In jatos.yaml, change the environmental variable JATOS_DB_URL to match your MySQL IP and port.

Liveness Probe and Startup Probe

Applications running on the JVM may require some initial warm-up time before they are fully functional. Therefore, in addition to the livenessProbe in jatos.yaml, we have a startupProbe to account for this. You may need to adjust failureThreshold and periodSeconds based on your system's performance.

livenessProbe:
  httpGet:
    path: /ping
    port: 9000
  failureThreshold: 1
  periodSeconds: 10
startupProbe:
  httpGet:
    path: /ping
    port: 9000
  failureThreshold: 30
  periodSeconds: 10

SecurityContext and Affinity

The jatos.yaml file also contains a securityContext and an affinity section. Generally, you should not need to change anything here. We explain them briefly below.

The securityContext sets the UID and GID for the user defined in JATOS' Docker image.

securityContext:
  runAsUser: 1000
  runAsGroup: 1000
  fsGroup: 1000

The affinity section defines a podAntiAffinity rule to ensure that each Kubernetes pod runs only one instance of JATOS.

affinity:
  podAntiAffinity:                                 
    requiredDuringSchedulingIgnoredDuringExecution:
    - topologyKey: kubernetes.io/hostname    
      labelSelector:                               
        matchLabels:                               
          app: jatos

Updating JATOS with Kubernetes

The easiest way to update a JATOS Kubernetes cluster is to just change the JATOS' Docker image tag to a higher version. JATOS' auto-updater cannot be used here.

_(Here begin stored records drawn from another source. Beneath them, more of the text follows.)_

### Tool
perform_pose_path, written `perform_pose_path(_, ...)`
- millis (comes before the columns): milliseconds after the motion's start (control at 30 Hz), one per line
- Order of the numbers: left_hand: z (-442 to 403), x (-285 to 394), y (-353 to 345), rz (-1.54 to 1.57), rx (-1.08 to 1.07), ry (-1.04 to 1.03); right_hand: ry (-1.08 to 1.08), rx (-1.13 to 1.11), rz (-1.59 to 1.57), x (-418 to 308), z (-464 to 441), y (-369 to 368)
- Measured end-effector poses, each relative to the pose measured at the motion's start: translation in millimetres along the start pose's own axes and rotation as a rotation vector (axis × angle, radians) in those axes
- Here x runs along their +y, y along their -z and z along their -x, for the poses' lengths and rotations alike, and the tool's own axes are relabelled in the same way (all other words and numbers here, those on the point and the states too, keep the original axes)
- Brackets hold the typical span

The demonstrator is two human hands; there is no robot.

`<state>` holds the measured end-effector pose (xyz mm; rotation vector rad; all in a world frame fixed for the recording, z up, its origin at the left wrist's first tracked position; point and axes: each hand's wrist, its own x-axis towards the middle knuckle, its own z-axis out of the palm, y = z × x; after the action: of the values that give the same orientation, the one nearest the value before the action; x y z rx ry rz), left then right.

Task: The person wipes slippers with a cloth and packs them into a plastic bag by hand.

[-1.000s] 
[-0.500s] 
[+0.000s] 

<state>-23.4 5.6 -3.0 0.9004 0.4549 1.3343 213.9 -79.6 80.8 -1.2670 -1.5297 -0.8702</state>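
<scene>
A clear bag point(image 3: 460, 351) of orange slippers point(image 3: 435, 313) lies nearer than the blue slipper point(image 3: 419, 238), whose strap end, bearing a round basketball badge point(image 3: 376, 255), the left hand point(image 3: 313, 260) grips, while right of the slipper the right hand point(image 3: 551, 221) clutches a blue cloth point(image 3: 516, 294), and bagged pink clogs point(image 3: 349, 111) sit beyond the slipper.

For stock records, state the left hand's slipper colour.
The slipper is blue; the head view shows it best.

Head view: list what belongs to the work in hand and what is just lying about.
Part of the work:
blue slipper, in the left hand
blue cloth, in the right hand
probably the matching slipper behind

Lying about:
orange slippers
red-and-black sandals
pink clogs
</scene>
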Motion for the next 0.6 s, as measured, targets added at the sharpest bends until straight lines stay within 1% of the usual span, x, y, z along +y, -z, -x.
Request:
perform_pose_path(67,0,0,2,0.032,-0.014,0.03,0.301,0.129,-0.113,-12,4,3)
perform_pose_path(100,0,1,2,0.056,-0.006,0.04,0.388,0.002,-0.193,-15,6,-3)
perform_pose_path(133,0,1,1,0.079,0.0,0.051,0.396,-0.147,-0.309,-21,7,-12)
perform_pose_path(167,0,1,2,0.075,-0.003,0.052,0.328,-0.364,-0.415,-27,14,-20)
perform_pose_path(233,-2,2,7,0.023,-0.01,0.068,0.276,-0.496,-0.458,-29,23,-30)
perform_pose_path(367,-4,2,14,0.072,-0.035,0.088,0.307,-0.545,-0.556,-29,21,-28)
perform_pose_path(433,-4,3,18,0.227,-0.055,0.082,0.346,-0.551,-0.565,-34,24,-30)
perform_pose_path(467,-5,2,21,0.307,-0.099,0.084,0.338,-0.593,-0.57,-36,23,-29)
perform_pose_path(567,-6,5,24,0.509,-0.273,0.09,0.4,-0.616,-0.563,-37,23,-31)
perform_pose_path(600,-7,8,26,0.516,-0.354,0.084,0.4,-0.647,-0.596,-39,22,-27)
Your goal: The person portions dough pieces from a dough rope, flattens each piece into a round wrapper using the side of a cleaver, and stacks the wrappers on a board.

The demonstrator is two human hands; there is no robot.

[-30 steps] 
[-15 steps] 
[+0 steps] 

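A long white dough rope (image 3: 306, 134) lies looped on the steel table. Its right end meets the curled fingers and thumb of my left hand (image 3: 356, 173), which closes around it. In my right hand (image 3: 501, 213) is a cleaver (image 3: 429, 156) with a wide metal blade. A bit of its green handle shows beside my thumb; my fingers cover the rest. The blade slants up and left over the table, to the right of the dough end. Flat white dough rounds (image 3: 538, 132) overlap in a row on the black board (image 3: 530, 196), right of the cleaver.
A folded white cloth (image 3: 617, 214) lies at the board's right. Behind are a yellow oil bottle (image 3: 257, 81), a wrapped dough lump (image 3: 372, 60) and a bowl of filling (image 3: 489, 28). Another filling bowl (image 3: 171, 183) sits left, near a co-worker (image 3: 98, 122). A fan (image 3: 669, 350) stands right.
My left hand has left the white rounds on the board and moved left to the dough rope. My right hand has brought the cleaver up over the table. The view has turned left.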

However, there are some constraints:

  1. Kubernetes' rolling updates are not possible with JATOS. You must turn off all JATOS pods, perform the update (change the Docker image tag), and then turn the pods back on.
  2. JATOS can only be updated to higher version numbers; downgrading will likely break your installation.
  3. Please ensure you have backups before performing an update.